* _Problem statement_:
Each record that follows goes into your reply unchanged; the pictures do not.

Content starts

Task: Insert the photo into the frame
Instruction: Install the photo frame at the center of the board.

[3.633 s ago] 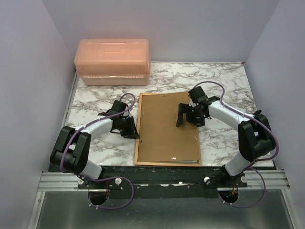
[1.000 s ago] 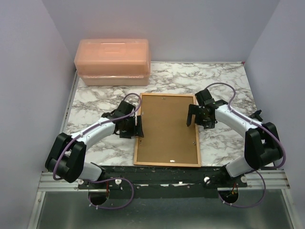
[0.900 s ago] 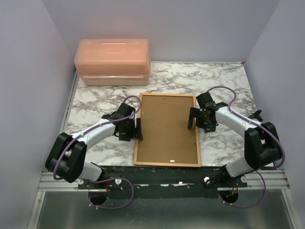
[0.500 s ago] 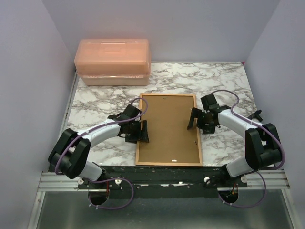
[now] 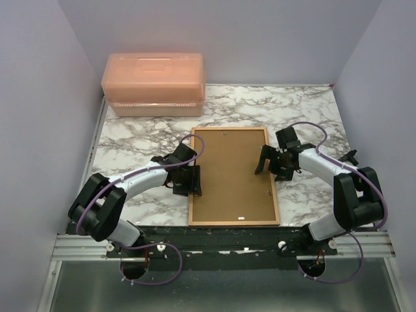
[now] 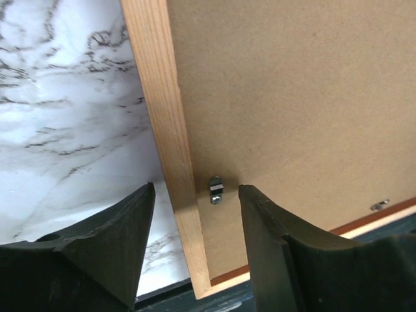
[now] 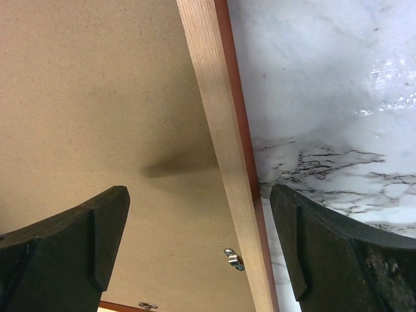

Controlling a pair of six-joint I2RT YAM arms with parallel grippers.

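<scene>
Large thin rectangular picture frame [image 6: 162,117] lies face down on the white-and-grey marble table [image 5: 130,136], pale wood back up, with red-orange showing only along its outer edge. Plain brown backing board [image 5: 231,175] sits inside the frame's border and fills the opening. The photo shows in no view, so I cannot tell whether it lies under the board. Left gripper [image 6: 195,192] hovers released, astride the frame's left rail towards its near end, with a small metal turn-clip [image 6: 216,188] right between the tips. Right gripper [image 7: 199,194] is likewise spread wide astride the frame's right rail; a second clip [image 7: 233,258] sits just inside that rail. Translucent pink plastic box [image 5: 154,83] stands well beyond the frame's far edge. Judgement: the step in hand looks like fastening the back, with the board seated and the clips left to turn. The next move calls for one fingertip lowered onto the left clip and a short sideways nudge, without shifting the frame.
</scene>
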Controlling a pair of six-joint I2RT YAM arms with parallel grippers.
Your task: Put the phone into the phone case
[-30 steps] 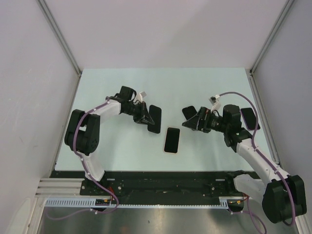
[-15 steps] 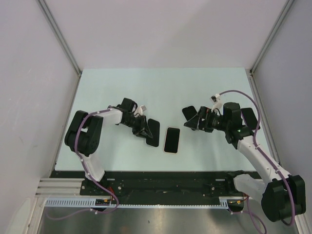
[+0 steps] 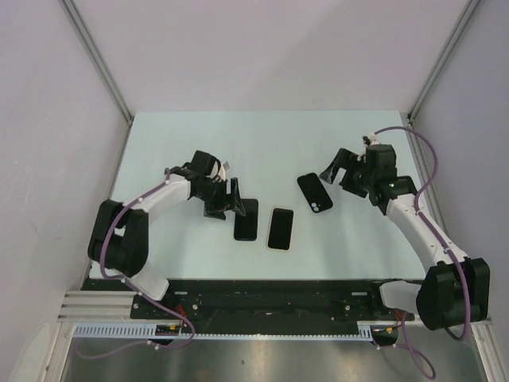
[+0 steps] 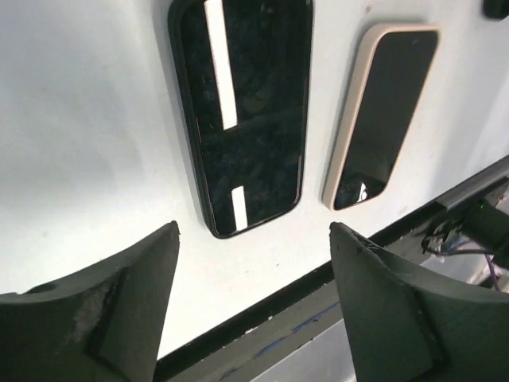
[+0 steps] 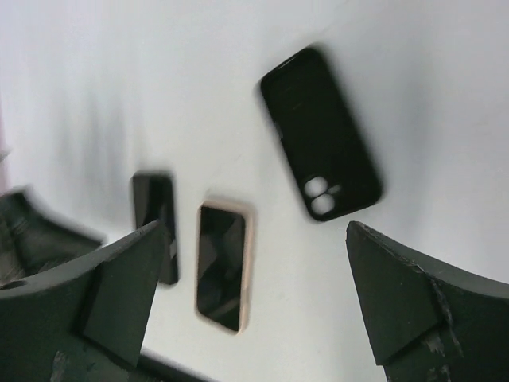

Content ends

* _Solved problem_:
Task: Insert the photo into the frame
Instruction: Install the photo frame at the center of the board.

[3.633 s ago] 
[1.000 s ago] 
[0.900 s ago] 
[0.500 s ago] 
[now] 
[now] 
[now] 

Controlling a pair of six-joint I2RT YAM arms with parallel grippers.

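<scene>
Large thin rectangular picture frame [image 6: 162,117] lies face down on the white-and-grey marble table [image 5: 130,136], pale wood back up, with red-orange showing only along its outer edge. Plain brown backing board [image 5: 231,175] sits inside the frame's border and fills the opening. The photo shows in no view, so I cannot tell whether it lies under the board. Left gripper [image 6: 195,192] hovers released, astride the frame's left rail towards its near end, with a small metal turn-clip [image 6: 216,188] right between the tips. Right gripper [image 7: 199,194] is likewise spread wide astride the frame's right rail; a second clip [image 7: 233,258] sits just inside that rail. Translucent pink plastic box [image 5: 154,83] stands well beyond the frame's far edge. Judgement: the step in hand looks like fastening the back, with the board seated and the clips left to turn. The next move calls for one fingertip lowered onto the left clip and a short sideways nudge, without shifting the frame.
</scene>
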Controlling a pair of six-joint I2RT YAM arms with parallel grippers.
Your task: Put the phone into the phone case
[-30 steps] 
[-15 steps] 
[+0 steps] 
[+0 steps] 
[+0 steps] 

For this exercise, nothing further remains.